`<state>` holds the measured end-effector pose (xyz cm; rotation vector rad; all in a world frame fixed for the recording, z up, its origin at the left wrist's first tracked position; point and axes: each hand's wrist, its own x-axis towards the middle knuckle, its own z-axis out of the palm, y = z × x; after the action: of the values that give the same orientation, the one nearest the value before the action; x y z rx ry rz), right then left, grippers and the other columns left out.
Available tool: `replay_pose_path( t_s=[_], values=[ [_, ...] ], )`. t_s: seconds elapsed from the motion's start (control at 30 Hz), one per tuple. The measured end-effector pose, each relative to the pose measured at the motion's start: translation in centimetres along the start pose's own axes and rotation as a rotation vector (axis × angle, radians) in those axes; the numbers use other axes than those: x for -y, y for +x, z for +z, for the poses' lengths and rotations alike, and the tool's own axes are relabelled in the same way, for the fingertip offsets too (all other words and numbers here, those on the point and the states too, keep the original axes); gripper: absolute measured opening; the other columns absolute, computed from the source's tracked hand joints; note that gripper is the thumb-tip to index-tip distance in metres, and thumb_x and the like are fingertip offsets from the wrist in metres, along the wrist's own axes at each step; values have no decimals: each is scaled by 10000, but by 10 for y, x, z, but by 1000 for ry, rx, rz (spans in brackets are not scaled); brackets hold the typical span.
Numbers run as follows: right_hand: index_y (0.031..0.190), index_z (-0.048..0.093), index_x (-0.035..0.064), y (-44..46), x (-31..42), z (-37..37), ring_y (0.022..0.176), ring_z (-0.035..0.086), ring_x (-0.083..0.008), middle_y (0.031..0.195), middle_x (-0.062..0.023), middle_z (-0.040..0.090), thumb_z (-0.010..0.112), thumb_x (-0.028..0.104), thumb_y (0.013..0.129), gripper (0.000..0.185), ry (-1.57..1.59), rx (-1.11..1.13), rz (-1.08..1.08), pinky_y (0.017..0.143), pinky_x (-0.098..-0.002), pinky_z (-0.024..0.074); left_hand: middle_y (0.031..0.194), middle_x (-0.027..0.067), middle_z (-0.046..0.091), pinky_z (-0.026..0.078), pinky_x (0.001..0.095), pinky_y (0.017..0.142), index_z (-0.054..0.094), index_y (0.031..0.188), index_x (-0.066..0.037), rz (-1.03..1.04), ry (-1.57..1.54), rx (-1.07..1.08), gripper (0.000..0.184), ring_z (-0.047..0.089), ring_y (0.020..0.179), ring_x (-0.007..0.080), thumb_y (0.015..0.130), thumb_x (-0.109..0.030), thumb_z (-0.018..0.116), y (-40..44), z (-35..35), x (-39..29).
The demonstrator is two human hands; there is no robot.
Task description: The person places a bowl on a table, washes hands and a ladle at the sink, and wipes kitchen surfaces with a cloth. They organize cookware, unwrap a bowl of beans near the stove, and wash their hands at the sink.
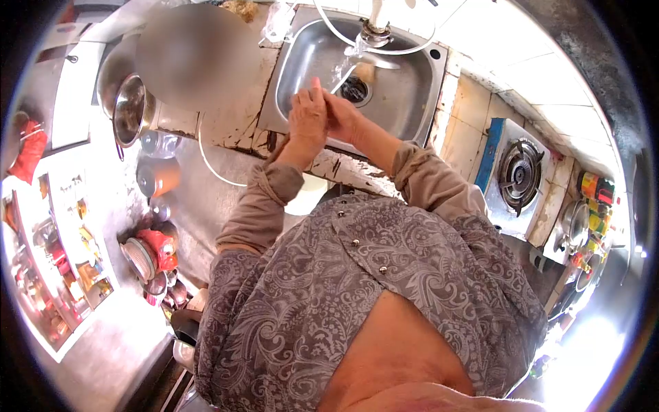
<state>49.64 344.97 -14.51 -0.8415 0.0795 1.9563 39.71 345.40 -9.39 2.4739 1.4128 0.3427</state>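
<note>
My left hand (307, 118) and my right hand (343, 117) are pressed together above the near left part of a steel sink (408, 103). The left fingers are bent against the right hand, and one digit points up toward the tap. Both hands are closed; whatever lies between the palms is hidden. Just beyond them, a thin white strip (343, 79) slants toward a tan piece (364, 72) in the basin. I cannot tell what either is. Splashing water shows below the tap (375, 33), close to the fingers. The dark drain (354, 89) is right of the hands.
A white hose (412, 48) loops around the tap. To the right stands a gas burner (519, 177); metal bowls (130, 110) stand at the left. The worn counter edge (357, 169) runs in front of my body. A round blurred patch covers the counter left of the sink.
</note>
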Motion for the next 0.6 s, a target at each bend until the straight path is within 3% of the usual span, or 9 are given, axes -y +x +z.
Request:
replay_pose_path(
  t_s=[0.1, 0.13, 0.2, 0.23, 0.3, 0.37, 0.5, 0.57, 0.6],
  values=[
    [944, 614, 48, 6, 1, -33, 742, 611, -181, 853, -70, 624, 531, 310, 925, 276, -72, 35, -143, 670, -317, 520, 1029, 213, 537, 452, 378, 837, 394, 1324, 16, 171, -247, -147, 559, 536, 944, 315, 806, -42, 594, -11, 4, -9],
    [937, 616, 48, -8, 11, -26, 731, 617, -189, 846, -82, 628, 538, 300, 920, 264, -131, 53, -194, 666, -314, 523, 989, 194, 559, 465, 375, 798, 442, 1269, 21, 35, -456, -47, 488, 555, 915, 297, 806, -33, 588, -7, -6, -12],
    [932, 584, 27, -37, 40, -22, 648, 592, -180, 748, -76, 578, 521, 235, 924, 217, -147, -254, -168, 552, -275, 492, 910, 156, 602, 493, 371, 720, 539, 1159, 31, -242, -868, 155, 356, 594, 856, 261, 807, -16, 575, 0, -29, -12],
    [940, 570, 20, -44, 52, -30, 599, 564, -160, 706, -58, 550, 510, 220, 930, 209, -179, -361, -132, 505, -257, 465, 805, 134, 620, 493, 402, 693, 607, 994, 24, -77, -700, -59, 197, 613, 770, 269, 804, -15, 572, 7, -10, 9],
    [994, 567, 3, -54, 70, -60, 495, 460, -84, 651, -2, 517, 508, 198, 937, 211, -300, -246, -45, 422, -213, 406, 832, 136, 620, 498, 395, 699, 612, 966, 12, 29, -459, -93, 167, 608, 782, 273, 805, -20, 581, 12, 11, 42],
    [1000, 534, 20, -82, 95, -57, 490, 412, -74, 627, 20, 444, 484, 227, 955, 218, -408, -216, -31, 409, -226, 360, 855, 126, 622, 498, 382, 695, 620, 949, -12, 161, -273, -198, 140, 603, 777, 250, 817, -40, 582, 28, 28, 69],
    [1018, 540, 29, -127, 112, -72, 432, 386, -43, 598, 51, 419, 462, 253, 969, 242, -613, -189, -112, 351, -199, 303, 872, 161, 605, 475, 441, 727, 616, 995, -28, -25, -233, -486, 159, 580, 829, 288, 867, -98, 554, 116, -3, 98],
    [1017, 550, 35, -148, 110, -71, 406, 376, -37, 582, 55, 419, 456, 264, 973, 252, -718, -242, -161, 332, -200, 291, 962, 202, 617, 469, 463, 774, 606, 1052, -4, -123, -278, -471, 286, 575, 943, 321, 888, -234, 561, 167, -3, 132],
    [1014, 556, 37, -154, 106, -76, 395, 373, -37, 573, 55, 418, 454, 270, 974, 257, -774, -264, -186, 325, -203, 289, 941, 180, 633, 461, 428, 782, 629, 1021, -23, -248, -169, -406, 277, 587, 899, 287, 888, -257, 564, 191, 6, 147]
  ],
)
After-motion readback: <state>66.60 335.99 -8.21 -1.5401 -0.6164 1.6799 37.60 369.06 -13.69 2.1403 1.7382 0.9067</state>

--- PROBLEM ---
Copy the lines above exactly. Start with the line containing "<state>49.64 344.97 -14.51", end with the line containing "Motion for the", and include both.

--- ANSWER BELOW ---
<state>49.64 344.97 -14.51 -0.8415 0.0795 1.9563 39.71 345.40 -9.39 2.4739 1.4128 0.3427</state>
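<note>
My left hand (307, 118) and my right hand (343, 117) are pressed together above the near left part of a steel sink (408, 103). The left fingers are bent against the right hand, and one digit points up toward the tap. Both hands are closed; whatever lies between the palms is hidden. Just beyond them, a thin white strip (343, 79) slants toward a tan piece (364, 72) in the basin. I cannot tell what either is. Splashing water shows below the tap (375, 33), close to the fingers. The dark drain (354, 89) is right of the hands.
A white hose (412, 48) loops around the tap. To the right stands a gas burner (519, 177); metal bowls (130, 110) stand at the left. The worn counter edge (357, 169) runs in front of my body. A round blurred patch covers the counter left of the sink.
</note>
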Motion for the next 0.6 s, a target at each bend until the straight path is within 3% of the usual span, or 9 are given, axes -y +x +z.

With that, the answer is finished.